● **RECORDS SHOWN**:

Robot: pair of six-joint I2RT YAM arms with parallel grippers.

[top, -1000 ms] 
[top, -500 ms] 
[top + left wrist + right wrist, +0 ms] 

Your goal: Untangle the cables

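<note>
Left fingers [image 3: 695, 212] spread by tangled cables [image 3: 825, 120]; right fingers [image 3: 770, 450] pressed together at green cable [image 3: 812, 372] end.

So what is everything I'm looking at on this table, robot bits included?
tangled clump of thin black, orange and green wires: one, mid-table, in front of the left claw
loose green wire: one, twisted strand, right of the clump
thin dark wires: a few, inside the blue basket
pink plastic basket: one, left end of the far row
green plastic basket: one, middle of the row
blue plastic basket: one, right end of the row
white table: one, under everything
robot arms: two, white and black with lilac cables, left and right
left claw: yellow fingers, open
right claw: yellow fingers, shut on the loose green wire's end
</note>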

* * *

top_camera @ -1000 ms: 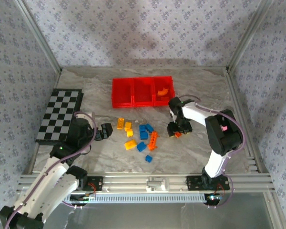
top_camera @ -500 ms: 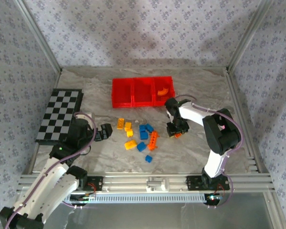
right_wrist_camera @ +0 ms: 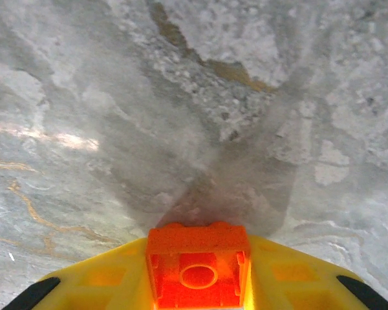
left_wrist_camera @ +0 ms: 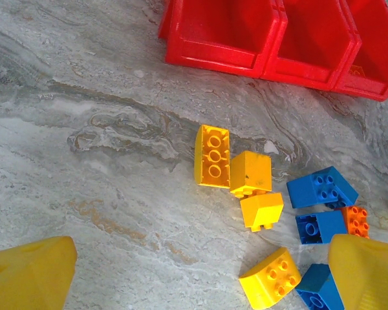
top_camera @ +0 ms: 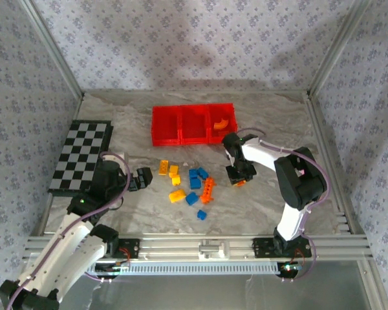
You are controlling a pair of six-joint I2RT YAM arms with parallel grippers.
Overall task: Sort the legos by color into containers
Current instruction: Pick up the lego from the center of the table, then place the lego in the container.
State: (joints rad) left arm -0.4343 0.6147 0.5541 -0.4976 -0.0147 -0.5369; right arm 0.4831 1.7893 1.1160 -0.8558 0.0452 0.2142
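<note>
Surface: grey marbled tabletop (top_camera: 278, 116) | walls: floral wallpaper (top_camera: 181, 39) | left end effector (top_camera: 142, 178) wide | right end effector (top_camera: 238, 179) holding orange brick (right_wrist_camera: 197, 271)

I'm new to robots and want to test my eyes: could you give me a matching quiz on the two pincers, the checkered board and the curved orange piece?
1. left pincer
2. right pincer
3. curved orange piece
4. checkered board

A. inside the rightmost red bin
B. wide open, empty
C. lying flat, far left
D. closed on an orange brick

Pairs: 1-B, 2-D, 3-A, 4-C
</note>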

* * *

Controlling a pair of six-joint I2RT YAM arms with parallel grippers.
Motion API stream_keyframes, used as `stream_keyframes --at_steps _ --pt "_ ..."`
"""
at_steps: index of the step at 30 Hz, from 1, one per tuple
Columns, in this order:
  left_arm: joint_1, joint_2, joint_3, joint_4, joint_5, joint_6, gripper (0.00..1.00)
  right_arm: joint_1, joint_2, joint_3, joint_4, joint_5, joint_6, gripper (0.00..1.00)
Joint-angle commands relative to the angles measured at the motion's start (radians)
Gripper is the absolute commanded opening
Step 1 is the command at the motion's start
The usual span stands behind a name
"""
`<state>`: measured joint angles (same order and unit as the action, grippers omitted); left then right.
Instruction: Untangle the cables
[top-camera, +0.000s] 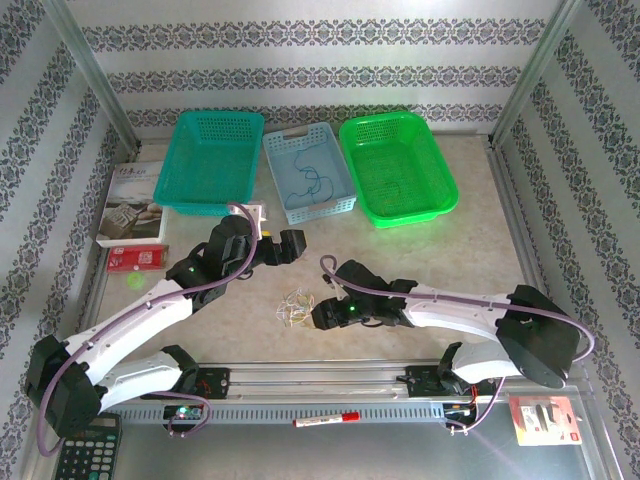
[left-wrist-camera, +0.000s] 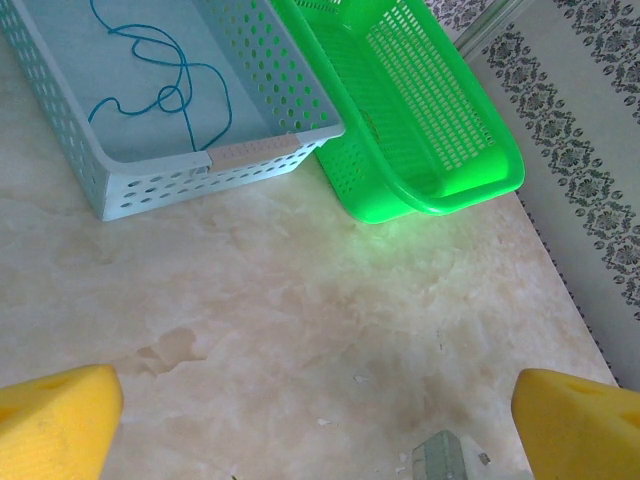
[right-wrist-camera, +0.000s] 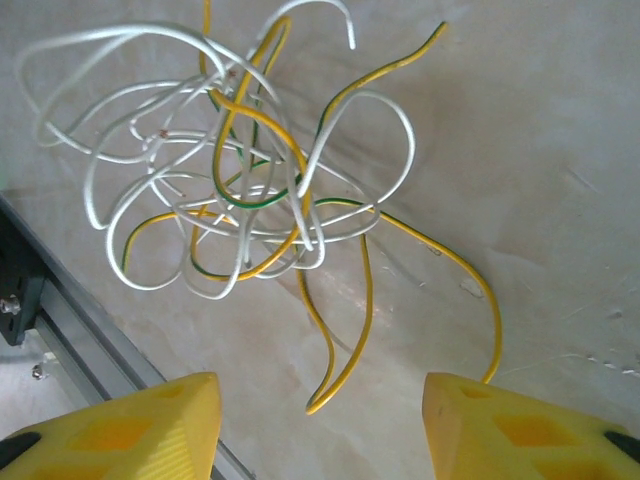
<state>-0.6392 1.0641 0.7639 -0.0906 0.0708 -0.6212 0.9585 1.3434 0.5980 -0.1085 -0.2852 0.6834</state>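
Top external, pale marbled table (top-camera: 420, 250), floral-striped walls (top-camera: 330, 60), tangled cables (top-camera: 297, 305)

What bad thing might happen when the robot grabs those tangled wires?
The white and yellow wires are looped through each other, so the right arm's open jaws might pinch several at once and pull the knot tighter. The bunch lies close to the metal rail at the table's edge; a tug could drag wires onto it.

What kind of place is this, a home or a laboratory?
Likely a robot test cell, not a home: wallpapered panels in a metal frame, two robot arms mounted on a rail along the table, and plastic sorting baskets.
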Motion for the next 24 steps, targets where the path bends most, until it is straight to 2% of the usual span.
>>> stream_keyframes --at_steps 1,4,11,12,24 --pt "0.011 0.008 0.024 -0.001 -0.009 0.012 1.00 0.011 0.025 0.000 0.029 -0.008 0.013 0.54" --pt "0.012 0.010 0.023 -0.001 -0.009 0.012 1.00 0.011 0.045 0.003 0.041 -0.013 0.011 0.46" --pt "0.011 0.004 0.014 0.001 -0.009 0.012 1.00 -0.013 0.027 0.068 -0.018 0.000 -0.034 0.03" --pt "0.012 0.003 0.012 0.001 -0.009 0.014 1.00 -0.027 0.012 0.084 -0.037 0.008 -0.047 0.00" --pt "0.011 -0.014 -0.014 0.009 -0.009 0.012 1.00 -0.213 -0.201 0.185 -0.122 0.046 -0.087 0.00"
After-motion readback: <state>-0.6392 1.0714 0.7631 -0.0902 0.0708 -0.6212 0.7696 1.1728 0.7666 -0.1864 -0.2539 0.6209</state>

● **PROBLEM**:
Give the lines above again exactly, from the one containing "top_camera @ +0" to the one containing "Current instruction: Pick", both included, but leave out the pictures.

● **THE COMPLETED TASK**:
top_camera @ +0 ms: 
You are controlling a pair of six-joint I2RT YAM arms with parallel grippers.
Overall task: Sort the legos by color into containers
Current instruction: Pick up the lego from the center of the table, then place the lego in the container.

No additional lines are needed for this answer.